Литмир - Электронная Библиотека

Кира Барских-Кастальди

Прощай, Титаник!

Все персонажи и истории невыдуманные

Глава 1

Налейте себе бокал вина, займите столик у окна или на веранде, выйдите в парк, сядьте у камина, возьмите любимый чай или кофе. Прошу вас, расслабьтесь. И давайте поговорим. С вами сегодня ваш друг, я хочу побеседовать с вами. Я очень удобный друг, я буду много говорить, а вы слушать. И не забывайте освежать бокал с вином, а лучше с шампанским, если вы предпочитаете хороший коньяк, прошу, захватите его с собой.

Я не люблю прологи и прочие введения. История есть история. И начинается она не после пролога или введения, а сразу, как только вы открываете книгу. Так почему бы не отказаться от мошеннических действий и не перейти сразу к делу? К Главе Первой, к началу.

Начинать с себя, тем более со своих предпочтений – смело, вызывающе, даже вульгарно, пошло, с мещанской примесью фальшивого эгоцентризма. С очень малой вероятностью книга, начинающаяся с «я» осталась бы в моих руках: слишком уж претенциозно. Что ж, на такой поступок мог решиться человек отчаянный, не без позёрства. Я даже завидую тому, как вы будете удивлены, всё дальше погружаясь в произведение без названия, назвать его почти невозможно, потому что название – это то, что как максимум определяет произведение и как минимум его обозначает. Вот ещё одно громкое заявление: для сего чуда названия не найти.

Я не буду вас обманывать, честность сделаем здесь принципом. Хотя принципиальность – черта людей с твердыми взглядами, уже опытных и прожженных жизнью. Впрочем, и глупость может быть весьма настойчивой, почти принципиальной. В молодости, по неведению ещё удается идти на уступки, иначе как узнать мир. Интересно, что бы сказал Мераб Константинович Мамардашвили об узнавании мира в контексте данного чтива. Кстати, если есть, о чем мне сожалеть, так это о невозможности посетить лекцию живого Мамардашвили, посидеть с ним за одним столом, что уж совсем за гранью мечтаний.

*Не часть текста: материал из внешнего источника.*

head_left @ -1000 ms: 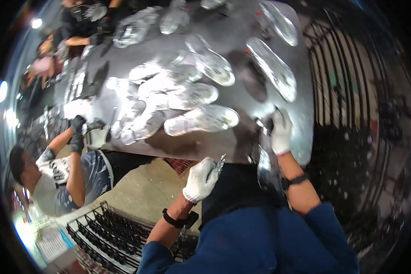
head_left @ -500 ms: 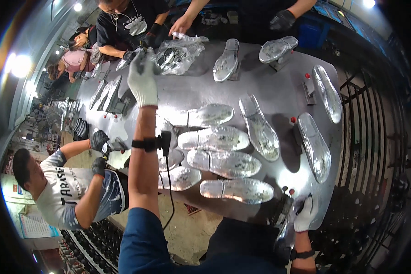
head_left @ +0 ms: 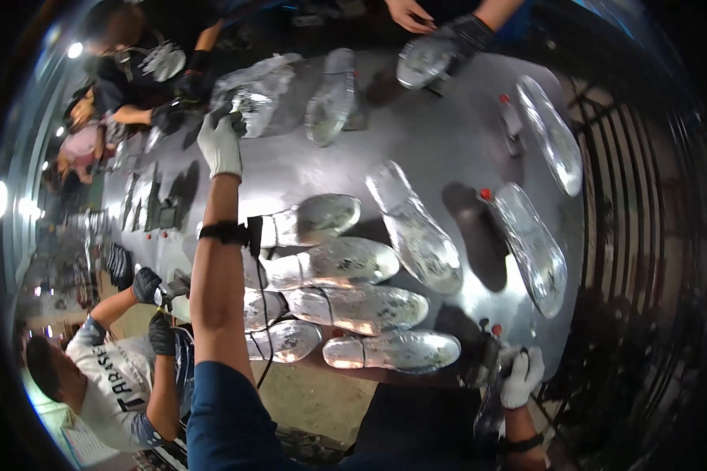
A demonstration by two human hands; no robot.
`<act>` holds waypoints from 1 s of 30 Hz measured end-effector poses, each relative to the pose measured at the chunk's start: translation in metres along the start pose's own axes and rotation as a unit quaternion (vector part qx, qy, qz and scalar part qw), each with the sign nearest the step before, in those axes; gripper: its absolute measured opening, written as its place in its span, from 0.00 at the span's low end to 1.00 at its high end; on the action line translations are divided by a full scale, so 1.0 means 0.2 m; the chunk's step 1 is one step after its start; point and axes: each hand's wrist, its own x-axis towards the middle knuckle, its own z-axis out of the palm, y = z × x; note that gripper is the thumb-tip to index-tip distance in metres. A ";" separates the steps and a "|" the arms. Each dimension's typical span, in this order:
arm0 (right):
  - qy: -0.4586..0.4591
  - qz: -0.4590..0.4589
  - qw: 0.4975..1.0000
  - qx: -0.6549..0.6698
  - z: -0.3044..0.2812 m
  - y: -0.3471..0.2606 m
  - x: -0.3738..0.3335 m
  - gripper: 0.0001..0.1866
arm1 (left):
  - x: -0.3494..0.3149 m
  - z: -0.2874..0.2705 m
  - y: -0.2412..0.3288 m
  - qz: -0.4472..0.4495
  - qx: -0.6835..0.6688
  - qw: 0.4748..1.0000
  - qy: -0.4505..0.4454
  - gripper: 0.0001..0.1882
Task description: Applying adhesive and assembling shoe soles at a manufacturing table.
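Observation:
My left hand (head_left: 220, 145), in a white glove with dark fingertips, reaches far across the metal table to the near-left edge of a crumpled clear plastic bag (head_left: 261, 102). Its fingers are curled; what lies between them is too small to make out. At the near right edge, my right hand (head_left: 522, 378), also white-gloved, is closed against a shiny silver sole-shaped piece (head_left: 489, 412) seen nearly edge-on, beside a metal stand with red knobs. Several silver sole-shaped pieces (head_left: 393, 350) with dark bands lie between my arms. Another silver piece (head_left: 416, 228) lies at an angle behind them.
Silver pieces on stands with red knobs (head_left: 485, 194) line the right side of the table (head_left: 353, 169). A co-worker's dark-gloved hand (head_left: 456, 43) touches one at the back. Other people work at the left and back left. Dark metal bars (head_left: 620, 204) stand beyond the right edge.
The whole view has shifted. My left hand's fingers have curled at the plastic bag. A co-worker's bare hand has left the bag, and their dark-gloved hand has come onto a silver piece at the back.

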 end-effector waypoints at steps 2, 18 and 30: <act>0.015 -0.044 0.999 -0.011 0.02 -0.12 0.05 0.14 | -0.35 0.20 0.22 0.003 0.015 0.994 -0.109 0.16; 0.031 0.199 0.964 0.174 -0.48 0.01 -0.09 0.13 | -3.12 0.51 1.03 0.017 0.194 0.872 -0.449 0.10; -0.008 0.123 0.989 0.081 -0.40 0.05 -0.18 0.18 | -3.24 0.66 1.09 0.182 0.479 0.693 -0.507 0.19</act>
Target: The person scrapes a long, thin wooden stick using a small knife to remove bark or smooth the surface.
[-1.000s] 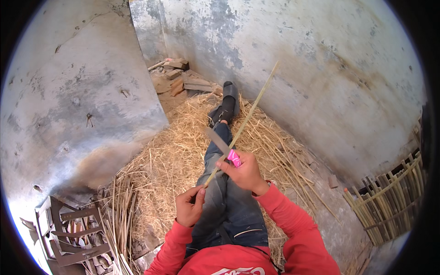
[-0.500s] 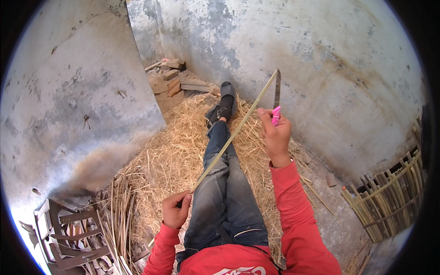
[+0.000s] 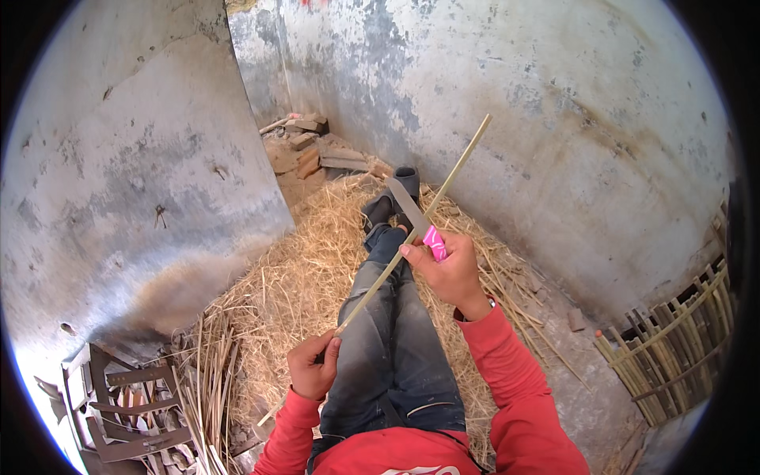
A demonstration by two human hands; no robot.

Хочется всё заранее пояснить, сказать: это – зеленое, это – белое. Хочется и соблюсти хоть какую-то приличную для нас с вами последовательность повествования. Но такова природа моя, что мысли одна за другой выхватывают из пространства и времени отдельные части полотна. Будем надеяться, так и нарисуется картина, сама, свободно. Вспоминается сразу манера рассказа Марселя Пруста в его «Утраченном времени», и сразу становится легче: на такой гений свободного пилотирования я не претендую, да и не смогу.

К слову, о Прусте: это тот самый пример, когда совет уважаемых людей возымел свою силу. Было так: сначала Владимир Познер со своим опросником, потом Татьяна Черниговская со своей таинственностью (не знаю как вам, а мне эта великая женщина кажется таинственной, всё будто она что-то знает, знает и никак не скажет), ну а дальше безапелляционная вера самому Мерабу Константиновичу (уж ему-то поверилось окончательно и бесповоротно). Все они обращались к Прусту. Обратится к нему мог любой читающий человек. Не исключение и я. Несколько лет удовольствие познакомится с ним отодвигалось, как будто в его книгах было что-то сакральное, какое-то запретное знание. Подсознательно момент приобретения его книги отодвигался, как момент вскрытия ящика Пандоры. Любопытно, может, судьба подарила мне возможность интеллектуальной подготовки к личному знакомству с Прустом, чтобы по достоинству оценить труд не подозревающего о себе гения.

Приготовьтесь к трудностям. Мне бы хотелось, чтобы мой пол и время повествования остались загадкой. К сожалению, история потребует точности хотя бы в вопросе половой принадлежности. Здесь стоит попросить и вашего доверия: сложно отдаться неопытному проводнику. И вот вам признание: я первый раз веду себя и вас по неизвестной мне местности. Будоражит мысль, что, возможно, Толстой и Достоевский каждый раз признавались себе в рискованности предпринимаемой авантюры. Что вы! Я даже не помышляю сравнивать себя с гениями русской классики, вечными, как Леонардо да Винчи и Микеланджело Буонарроти. Если ровняться в выбранной манере, то на Эдичку Лимонова и Серёжу Довлатова. И то неловко. Похоже, стоит и извиниться перед читателями, коих пришлось нагрузить такими именами и фамилиями, возлагающими груз опытности в вопросах литературных и культурных. Друзья, точно не является моей целью задеть чью-либо гордость и выставить кого-либо в глупом свете из-за незнания и непонимания приведенных сравнений и примеров. Надеюсь, компенсировать нанесенное вам мною оскорбление и заверить вас: мой юный возраст и рыбья память в комплекте с домашними, семейными делами самого простого человека оставили непознанными явления, нормальные для среднестатистического интеллигента. Я лишь книгофил, интеллектуал в зачатке, я наблюдаю со стороны за большими людьми, подсушиваю их разговоры и мысли. Интересно, можно ли стать писателем, если много прочитать работ других писателей? В духе вопроса, является ли гениальным художник, копирующий манеру признанных гениев. Друзья, ну это лёгкий вопрос. Всех нас учили градации «способности-талант-гениальность». Научившись писать, как Достоевский, Достоевским не стать. Иной вопрос музыкальный: музыка – это совершенное исключение во всех смыслах. Вопрос подражания вечный и эволюционный, так или иначе, подражая, может выпасть шанс отличиться. Так уж повелось, что в семье у меня быть недоделанным писателем распространенное увлечение. Как и увлечение поэзией, хиромантией и астрологией.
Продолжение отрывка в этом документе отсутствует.